Affidamento diretto con confronto tra più operatori
Per importi prossimi alle soglie dell’affidamento diretto, può richiedere preventivi ad alcuni operatori iscritti all’Albo (o individuati tramite indagine di mercato) e, all’esito del confronto, affidare direttamente al soggetto ritenuto più idoneo, nel rispetto della rotazione.
Procedura negoziata sotto soglia
Per servizi più complessi o economicamente rilevanti, invita un numero minimo di operatori (es. almeno cinque, ove esistenti sul mercato), individuati tra gli iscritti all’Albo e/o tramite avviso pubblico, e aggiudica sulla base del miglior rapporto qualità/prezzo, documentando la selezione.
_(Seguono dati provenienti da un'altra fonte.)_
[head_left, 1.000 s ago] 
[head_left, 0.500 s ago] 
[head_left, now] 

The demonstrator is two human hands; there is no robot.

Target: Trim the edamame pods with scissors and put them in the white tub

Deroga motivata alla rotazione
Può reinvitare o riaffidare direttamente al contraente uscente, ad esempio per la gestione continuativa di un servizio museale o per una campagna di comunicazione già in corso, quando la struttura del mercato non offre alternative equivalenti e il precedente affidamento è stato eseguito senza rilievi, motivando espressamente la scelta in atti.
Requisiti degli operatori economici per l’Albo Fornitori
I requisiti minimi per l’iscrizione all’Albo Fornitori della Fondazione Arezzo Intour, come richiamati anche nel modulo telematico 2026, sono indicativamente i seguenti:
Requisiti generali
assenza delle cause di esclusione previste dal Codice dei Contratti Pubblici (es. condanne penali rilevanti, gravi illeciti professionali, violazioni fiscali e contributive definitivamente accertate);
regolarità contributiva e fiscale (es. DURC regolare);
insussistenza di situazioni di conflitto di interessi o incompatibilità con la Fondazione.
Requisiti di idoneità professionale
iscrizione alla Camera di Commercio (o registro equivalente) per attività coerenti con la categoria merceologica per la quale si chiede l’iscrizione;
eventuali abilitazioni, licenze o iscrizioni ad albi professionali richieste dalla normativa di settore per lo specifico servizio (es. accompagnamento turistico, attività formative, servizi tecnici).
Requisiti tecnico–organizzativi
esperienza documentata in servizi analoghi a quelli per cui si richiede l’iscrizione, anche mediante elenco di principali servizi svolti, referenze o portfolio;
adeguatezza dell’assetto organizzativo e delle risorse umane e materiali rispetto alla tipologia di prestazioni richieste.
Requisiti economico–finanziari (ove richiesti)
solidità economico–finanziaria proporzionata al tipo di servizio/fornitura (ad esempio, fatturato minimo in uno o più esercizi nella specifica area di attività, oppure copertura assicurativa per responsabilità civile verso terzi).
Gli operatori sono tenuti a mantenere nel tempo i requisiti dichiarati, comunicando alla Fondazione entro un termine prefissato (ad es. 30 giorni) ogni variazione rilevante; la Fondazione può effettuare controlli a campione ai sensi del D.P.R. 445/2000 e procedere alla cancellazione dall’Albo in caso di perdita dei requisiti, dichiarazioni mendaci o gravi negligenze nell’esecuzione delle prestazioni affidate.